Old Calendar Christmas no longer a public holiday in Ukraine

Kiev, July 14, 2023

Photo: snmsewadal.org Photo: snmsewadal.org     

The Ukrainian Parliament voted today to cancel the public celebration of Old Calendar Christmas on January 7.

President Zelensky submitted the relevant bill to the Verkhovna Rada late last month.

From now on, the only federally recognized Christmas celebration will be on December 25. 241 Deputies in favor of the change, and only 2 against. 65 didn’t vote, reports the Telegram channel Politika Strany.

The feast of the Nativity of Christ has always been celebrated according to the Old Calendar in Ukraine, together with the majority of the Orthodox world, and the day was previously an official federal holiday.
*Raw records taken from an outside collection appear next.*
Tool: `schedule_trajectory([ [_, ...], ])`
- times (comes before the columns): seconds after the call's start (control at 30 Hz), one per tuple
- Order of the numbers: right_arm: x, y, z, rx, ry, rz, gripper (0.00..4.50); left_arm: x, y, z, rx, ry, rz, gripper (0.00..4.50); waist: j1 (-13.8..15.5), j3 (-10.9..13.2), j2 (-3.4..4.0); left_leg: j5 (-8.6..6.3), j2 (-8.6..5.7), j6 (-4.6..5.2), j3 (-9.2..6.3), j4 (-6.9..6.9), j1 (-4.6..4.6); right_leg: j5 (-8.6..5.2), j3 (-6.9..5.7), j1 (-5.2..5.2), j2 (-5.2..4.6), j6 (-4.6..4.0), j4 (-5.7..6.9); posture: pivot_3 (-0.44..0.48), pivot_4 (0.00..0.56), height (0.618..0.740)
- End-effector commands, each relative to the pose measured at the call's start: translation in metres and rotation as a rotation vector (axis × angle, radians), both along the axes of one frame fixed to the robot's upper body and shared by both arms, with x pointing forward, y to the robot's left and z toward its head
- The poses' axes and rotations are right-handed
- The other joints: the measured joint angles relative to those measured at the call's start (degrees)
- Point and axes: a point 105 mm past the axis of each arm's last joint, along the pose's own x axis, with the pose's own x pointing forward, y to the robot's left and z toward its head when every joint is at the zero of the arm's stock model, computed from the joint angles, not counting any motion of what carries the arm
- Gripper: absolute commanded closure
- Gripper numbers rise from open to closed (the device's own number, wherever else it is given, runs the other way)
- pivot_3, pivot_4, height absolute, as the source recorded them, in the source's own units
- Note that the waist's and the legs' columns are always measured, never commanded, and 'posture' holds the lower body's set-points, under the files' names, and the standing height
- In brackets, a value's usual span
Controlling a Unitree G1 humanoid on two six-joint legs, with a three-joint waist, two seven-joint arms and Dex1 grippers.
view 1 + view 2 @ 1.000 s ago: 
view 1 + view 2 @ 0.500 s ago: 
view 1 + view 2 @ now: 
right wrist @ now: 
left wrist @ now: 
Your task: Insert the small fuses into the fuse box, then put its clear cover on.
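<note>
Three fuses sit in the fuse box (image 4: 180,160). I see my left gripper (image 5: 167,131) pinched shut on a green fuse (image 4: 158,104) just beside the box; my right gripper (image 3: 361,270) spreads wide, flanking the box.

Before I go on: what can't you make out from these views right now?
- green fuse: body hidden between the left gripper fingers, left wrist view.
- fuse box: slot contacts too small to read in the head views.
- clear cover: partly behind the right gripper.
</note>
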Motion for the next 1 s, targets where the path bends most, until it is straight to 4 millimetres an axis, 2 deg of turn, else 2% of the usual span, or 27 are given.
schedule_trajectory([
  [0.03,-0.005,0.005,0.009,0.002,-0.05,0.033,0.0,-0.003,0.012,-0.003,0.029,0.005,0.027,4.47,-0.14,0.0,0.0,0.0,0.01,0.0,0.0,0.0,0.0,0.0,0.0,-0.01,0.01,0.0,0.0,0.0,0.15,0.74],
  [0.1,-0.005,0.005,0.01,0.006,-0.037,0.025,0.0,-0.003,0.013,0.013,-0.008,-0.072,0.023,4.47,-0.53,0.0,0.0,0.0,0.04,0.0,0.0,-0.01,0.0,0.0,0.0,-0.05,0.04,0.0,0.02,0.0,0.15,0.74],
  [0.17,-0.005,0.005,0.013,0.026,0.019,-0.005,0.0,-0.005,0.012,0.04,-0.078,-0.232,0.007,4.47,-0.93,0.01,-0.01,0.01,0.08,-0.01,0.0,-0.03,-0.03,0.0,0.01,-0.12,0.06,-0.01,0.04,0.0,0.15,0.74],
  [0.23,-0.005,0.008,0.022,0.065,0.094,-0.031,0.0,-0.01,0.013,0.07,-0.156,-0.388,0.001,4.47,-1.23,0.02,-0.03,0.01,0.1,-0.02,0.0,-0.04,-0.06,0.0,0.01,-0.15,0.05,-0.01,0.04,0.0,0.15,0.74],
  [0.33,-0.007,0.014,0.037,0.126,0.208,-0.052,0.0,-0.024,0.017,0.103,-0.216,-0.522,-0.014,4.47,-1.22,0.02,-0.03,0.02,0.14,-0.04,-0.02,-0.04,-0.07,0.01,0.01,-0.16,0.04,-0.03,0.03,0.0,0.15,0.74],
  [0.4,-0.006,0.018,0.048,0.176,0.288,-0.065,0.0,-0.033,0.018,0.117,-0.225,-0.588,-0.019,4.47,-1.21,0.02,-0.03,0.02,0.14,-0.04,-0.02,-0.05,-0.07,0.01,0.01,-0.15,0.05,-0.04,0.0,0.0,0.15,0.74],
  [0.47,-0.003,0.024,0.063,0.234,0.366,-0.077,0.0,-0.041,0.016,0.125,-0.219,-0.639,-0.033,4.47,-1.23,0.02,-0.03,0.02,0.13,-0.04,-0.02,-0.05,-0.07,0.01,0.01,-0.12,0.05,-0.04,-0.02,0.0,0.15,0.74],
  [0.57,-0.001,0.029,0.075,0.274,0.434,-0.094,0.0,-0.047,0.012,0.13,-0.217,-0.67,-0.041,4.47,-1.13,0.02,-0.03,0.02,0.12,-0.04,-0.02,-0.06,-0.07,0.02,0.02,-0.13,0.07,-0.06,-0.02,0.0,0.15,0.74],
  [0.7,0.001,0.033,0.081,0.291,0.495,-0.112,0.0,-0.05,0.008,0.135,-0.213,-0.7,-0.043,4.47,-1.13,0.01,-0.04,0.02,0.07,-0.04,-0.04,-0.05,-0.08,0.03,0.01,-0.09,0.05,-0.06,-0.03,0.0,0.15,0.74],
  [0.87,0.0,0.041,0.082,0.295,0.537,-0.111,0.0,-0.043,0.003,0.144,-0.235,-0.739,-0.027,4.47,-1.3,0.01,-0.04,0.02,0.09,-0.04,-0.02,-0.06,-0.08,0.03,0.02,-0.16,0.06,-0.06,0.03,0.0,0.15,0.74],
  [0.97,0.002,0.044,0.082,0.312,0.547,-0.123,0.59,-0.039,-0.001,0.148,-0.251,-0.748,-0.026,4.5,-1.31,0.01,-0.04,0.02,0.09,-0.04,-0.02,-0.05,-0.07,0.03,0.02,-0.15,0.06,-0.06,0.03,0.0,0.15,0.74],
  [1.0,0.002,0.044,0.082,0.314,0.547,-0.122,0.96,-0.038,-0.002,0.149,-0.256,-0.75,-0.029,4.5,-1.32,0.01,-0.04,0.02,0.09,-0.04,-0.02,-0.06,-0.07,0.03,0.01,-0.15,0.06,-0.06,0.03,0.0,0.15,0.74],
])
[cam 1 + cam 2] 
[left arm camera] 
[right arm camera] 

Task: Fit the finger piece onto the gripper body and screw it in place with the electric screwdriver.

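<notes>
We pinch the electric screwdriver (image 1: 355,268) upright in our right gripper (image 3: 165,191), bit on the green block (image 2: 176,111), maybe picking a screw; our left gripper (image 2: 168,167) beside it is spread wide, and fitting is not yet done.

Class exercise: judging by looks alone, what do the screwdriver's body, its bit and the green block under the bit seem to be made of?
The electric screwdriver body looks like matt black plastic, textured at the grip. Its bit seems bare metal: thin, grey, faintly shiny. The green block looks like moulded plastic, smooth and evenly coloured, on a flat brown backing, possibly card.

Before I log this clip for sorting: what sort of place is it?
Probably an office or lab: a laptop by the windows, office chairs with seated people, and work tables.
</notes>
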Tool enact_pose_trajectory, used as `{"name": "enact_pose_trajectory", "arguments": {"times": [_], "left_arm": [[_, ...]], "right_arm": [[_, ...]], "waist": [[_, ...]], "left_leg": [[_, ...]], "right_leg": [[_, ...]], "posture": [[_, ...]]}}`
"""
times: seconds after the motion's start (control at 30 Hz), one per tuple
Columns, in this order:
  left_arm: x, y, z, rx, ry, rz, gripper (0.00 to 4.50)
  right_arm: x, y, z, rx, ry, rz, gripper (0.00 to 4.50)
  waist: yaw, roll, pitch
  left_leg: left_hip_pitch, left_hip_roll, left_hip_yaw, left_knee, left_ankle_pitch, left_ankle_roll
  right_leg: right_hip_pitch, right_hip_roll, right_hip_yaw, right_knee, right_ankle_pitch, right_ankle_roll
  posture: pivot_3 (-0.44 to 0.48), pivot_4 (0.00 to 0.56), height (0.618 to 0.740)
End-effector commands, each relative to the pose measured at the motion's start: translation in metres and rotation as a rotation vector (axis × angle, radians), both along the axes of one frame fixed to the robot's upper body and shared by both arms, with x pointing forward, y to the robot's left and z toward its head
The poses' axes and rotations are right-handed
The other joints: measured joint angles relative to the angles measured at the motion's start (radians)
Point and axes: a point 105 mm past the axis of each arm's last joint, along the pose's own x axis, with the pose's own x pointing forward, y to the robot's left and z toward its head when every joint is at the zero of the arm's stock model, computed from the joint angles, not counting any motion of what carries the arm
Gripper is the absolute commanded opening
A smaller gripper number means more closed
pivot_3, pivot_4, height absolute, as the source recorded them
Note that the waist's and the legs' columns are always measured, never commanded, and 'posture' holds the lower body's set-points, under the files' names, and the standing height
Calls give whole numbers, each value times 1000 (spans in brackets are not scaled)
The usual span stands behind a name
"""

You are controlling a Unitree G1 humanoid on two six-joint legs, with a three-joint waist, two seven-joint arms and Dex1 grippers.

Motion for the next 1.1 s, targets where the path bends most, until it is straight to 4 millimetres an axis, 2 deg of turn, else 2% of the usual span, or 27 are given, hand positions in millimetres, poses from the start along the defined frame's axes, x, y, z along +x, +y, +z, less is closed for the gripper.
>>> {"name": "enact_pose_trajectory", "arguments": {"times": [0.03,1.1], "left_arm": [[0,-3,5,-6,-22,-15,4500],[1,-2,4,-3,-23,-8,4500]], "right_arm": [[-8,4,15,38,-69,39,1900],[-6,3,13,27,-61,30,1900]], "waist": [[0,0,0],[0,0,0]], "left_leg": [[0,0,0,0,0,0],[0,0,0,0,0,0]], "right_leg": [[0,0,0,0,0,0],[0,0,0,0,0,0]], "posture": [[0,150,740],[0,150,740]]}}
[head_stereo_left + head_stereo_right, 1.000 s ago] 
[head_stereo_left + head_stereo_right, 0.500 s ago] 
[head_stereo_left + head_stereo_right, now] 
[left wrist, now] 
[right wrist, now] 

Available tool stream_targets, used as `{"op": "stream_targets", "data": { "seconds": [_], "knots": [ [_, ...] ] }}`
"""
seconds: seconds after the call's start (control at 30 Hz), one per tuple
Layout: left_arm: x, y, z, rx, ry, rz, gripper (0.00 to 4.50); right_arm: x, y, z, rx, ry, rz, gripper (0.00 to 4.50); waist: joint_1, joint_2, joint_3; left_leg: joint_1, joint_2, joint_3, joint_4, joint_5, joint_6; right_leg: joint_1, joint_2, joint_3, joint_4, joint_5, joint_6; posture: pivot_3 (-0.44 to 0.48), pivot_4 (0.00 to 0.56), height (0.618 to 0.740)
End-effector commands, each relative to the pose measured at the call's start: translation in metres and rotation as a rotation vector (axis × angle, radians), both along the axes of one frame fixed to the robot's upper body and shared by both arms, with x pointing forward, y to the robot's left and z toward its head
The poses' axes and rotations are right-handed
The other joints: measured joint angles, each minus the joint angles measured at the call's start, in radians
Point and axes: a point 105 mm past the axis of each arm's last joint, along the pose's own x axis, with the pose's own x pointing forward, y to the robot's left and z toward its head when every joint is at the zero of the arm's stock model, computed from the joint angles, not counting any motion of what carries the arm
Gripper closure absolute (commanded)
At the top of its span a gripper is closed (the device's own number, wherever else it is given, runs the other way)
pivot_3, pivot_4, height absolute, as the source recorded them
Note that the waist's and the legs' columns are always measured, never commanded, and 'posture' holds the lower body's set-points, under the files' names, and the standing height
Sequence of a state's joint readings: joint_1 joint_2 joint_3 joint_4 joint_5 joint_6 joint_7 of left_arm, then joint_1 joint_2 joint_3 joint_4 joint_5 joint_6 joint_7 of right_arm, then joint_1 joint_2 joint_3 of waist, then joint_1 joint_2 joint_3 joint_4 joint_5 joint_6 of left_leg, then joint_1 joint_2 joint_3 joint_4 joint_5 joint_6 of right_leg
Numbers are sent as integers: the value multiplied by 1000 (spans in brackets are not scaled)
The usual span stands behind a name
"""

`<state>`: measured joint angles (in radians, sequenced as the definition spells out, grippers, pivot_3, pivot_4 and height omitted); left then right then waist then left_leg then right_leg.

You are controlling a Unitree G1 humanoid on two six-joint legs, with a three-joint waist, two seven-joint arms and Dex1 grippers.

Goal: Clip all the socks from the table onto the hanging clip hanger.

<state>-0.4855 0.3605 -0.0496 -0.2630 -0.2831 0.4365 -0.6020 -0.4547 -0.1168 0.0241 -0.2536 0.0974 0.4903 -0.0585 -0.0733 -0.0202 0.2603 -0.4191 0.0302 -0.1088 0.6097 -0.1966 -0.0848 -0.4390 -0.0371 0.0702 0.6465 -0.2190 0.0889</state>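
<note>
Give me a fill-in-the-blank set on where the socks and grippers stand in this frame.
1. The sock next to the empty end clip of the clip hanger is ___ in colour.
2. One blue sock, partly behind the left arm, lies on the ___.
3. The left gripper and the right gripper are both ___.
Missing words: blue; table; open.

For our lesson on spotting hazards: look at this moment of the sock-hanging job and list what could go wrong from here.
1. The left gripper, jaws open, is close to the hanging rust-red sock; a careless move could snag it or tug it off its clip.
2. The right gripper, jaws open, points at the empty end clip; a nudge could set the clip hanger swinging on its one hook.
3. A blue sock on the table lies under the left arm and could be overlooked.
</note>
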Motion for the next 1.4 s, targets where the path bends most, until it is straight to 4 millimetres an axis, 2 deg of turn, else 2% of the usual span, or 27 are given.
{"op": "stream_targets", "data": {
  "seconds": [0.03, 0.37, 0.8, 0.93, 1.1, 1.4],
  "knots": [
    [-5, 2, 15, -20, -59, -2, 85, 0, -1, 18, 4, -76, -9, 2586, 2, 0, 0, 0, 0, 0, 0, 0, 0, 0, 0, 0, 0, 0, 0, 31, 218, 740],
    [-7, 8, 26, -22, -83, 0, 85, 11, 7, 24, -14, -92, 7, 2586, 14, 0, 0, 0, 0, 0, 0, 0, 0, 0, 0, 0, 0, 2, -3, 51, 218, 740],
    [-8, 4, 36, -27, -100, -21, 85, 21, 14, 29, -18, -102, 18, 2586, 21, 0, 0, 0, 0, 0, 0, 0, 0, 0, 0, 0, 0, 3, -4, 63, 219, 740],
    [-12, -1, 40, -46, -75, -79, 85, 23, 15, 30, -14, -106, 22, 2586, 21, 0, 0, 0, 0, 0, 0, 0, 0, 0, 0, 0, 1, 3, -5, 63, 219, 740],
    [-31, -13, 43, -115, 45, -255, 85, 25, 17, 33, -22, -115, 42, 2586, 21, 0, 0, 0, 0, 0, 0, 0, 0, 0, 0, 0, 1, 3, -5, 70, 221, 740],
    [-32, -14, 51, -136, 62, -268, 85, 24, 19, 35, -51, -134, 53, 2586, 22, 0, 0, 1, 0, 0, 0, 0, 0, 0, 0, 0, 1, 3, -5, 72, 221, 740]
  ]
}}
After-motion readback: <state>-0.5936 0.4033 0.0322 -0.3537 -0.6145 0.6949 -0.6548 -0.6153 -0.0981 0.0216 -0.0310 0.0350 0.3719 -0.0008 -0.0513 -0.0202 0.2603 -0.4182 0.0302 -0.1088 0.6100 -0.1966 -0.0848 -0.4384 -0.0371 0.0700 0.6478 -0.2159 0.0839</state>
December 25 became a public holiday only in 2017. The Rada made the relevant decision at that time given the number of Roman Catholics in the country.

In the past several years, and especially since the start of the war in February 2022, Ukrainian nationalists and authorities have been fighting to move away from their own traditions, characterizing them as “Russian” traditions. Thus, in February of this year, the Uniate Greek Catholics decided to switch to the New Calendar beginning on September 1.

In May, the schismatic OCU made the same decision.

Interestingly, they acknowledged that the move represents an abandonment of Ukrainian tradition. In the relevant resolution, the OCU Council of Bishops states that “for several centuries the traditional Julian calendar was perceived as one of the main identifiers of Ukrainian Church culture.” It was seen as a sign of resistance to Latinization and later to the Soviet system.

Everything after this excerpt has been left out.